Without the pictures, output the records below exactly as they are.

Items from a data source
════════════════

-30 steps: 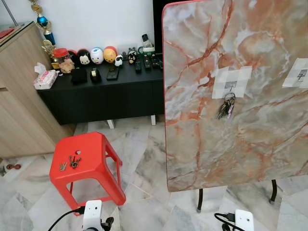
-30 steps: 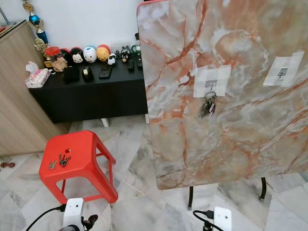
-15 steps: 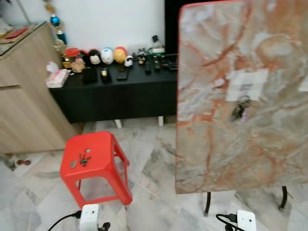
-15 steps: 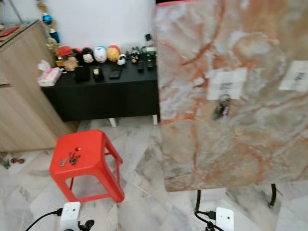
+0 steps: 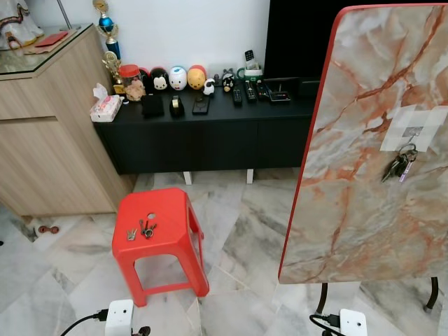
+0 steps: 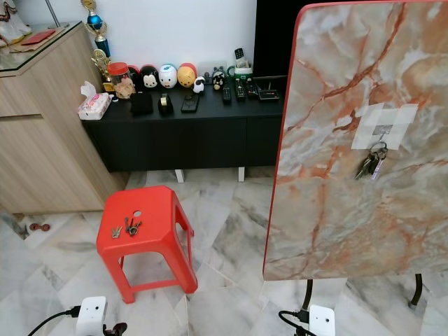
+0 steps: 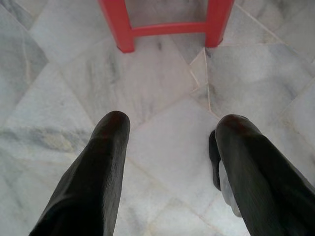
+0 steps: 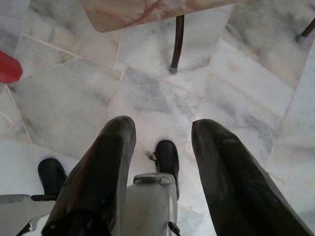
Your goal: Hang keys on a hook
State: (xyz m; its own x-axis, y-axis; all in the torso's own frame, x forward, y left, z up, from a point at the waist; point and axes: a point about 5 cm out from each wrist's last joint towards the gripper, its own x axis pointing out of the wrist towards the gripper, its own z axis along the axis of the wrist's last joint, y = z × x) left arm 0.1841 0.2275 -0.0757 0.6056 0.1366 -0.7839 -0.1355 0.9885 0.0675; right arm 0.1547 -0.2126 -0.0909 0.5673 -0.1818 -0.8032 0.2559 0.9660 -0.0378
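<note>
Keys (image 5: 141, 229) lie loose on the red stool (image 5: 183, 238) at near left; another bunch (image 5: 397, 166) hangs from the hook (image 5: 413, 132) on the marble board (image 5: 364, 210). Left gripper (image 7: 167, 135) and right gripper (image 8: 162, 135) hang released, empty, above the floor.

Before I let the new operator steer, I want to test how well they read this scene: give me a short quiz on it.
1. True or false: a bunch of keys already hangs from a hook on the upright marble tabletop.
2. Where do the loose keys lie? A) on the floor B) on the red stool C) on the black cabinet
3. Fill in: the left pincer and the right pincer both point down at the ___.

Key: 1 true; 2 B; 3 floor.
</note>
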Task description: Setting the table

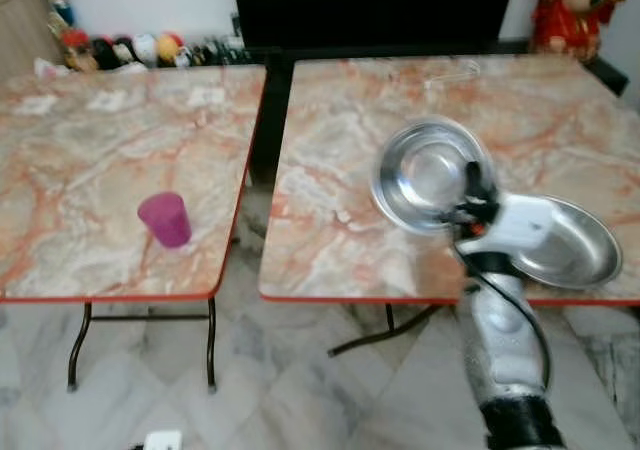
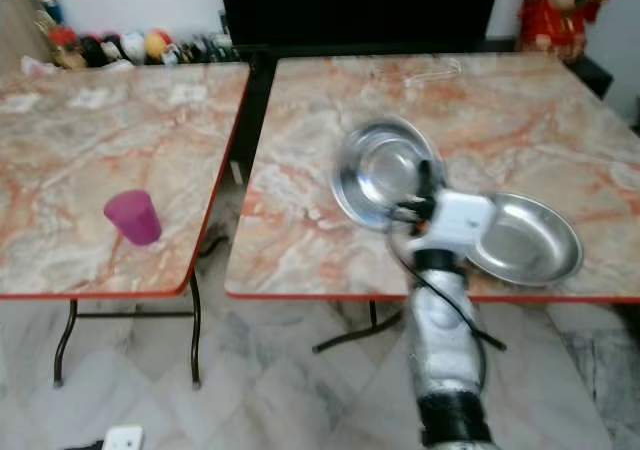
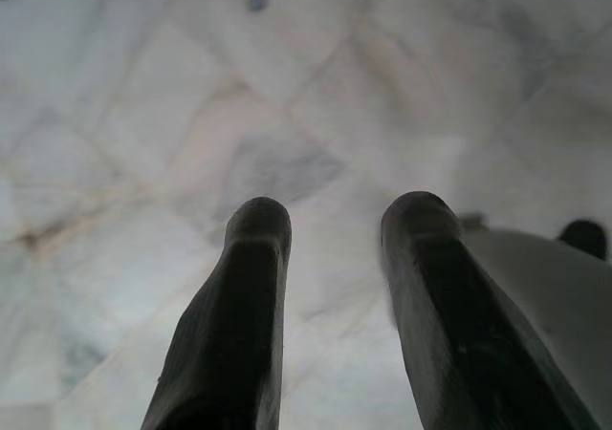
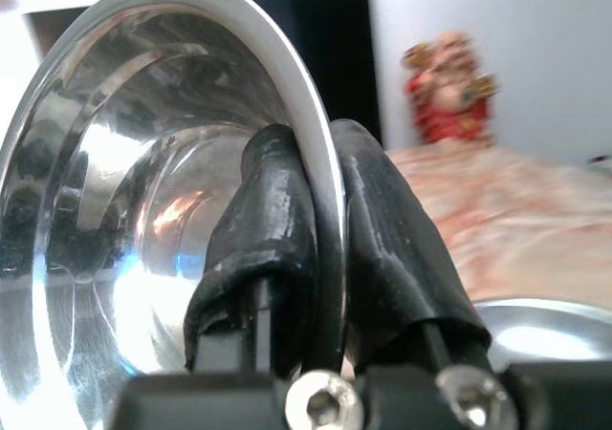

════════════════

## Output below:
-30 steps: 
-30 steps: 
-15 steps: 
-15 steps: 
+0 steps: 
+0 steps: 
+0 steps: 
+0 steps: 
Your goal: Hang keys on a hook
State: (xyz m; its own x-axis, y-axis; all in the torso's own frame, x forward, y left, z up, from a point at the waist; point and axes: a point about 5 cm out from each wrist's last joint towards the gripper, its own x axis pointing out of the wrist towards the gripper, its own z axis along the axis of the wrist's last joint, y = z × x) left arm 0.1841 0.2275 -0.0757 0.6056 0.1366 -0.7839 -0.1355 0.9885 0.0675; right arm 0.1547 -0.2126 -0.0909 0.5673 -0.1818 -0.8032 0.2559 0.9660 -0.0378
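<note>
Keys (image 5: 141, 229) lie loose on the red stool (image 5: 183, 238) at near left; another bunch (image 5: 397, 166) hangs from the hook (image 5: 413, 132) on the marble board (image 5: 364, 210). Left gripper (image 7: 167, 135) and right gripper (image 8: 162, 135) hang released, empty, above the floor.

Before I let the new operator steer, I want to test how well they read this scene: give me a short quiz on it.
1. True or false: a bunch of keys already hangs from a hook on the upright marble tabletop.
2. Where do the loose keys lie? A) on the floor B) on the red stool C) on the black cabinet
3. Fill in: the left pincer and the right pincer both point down at the ___.

Key: 1 true; 2 B; 3 floor.
</note>
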Task description: Setting the table

There is nothing more to the answer.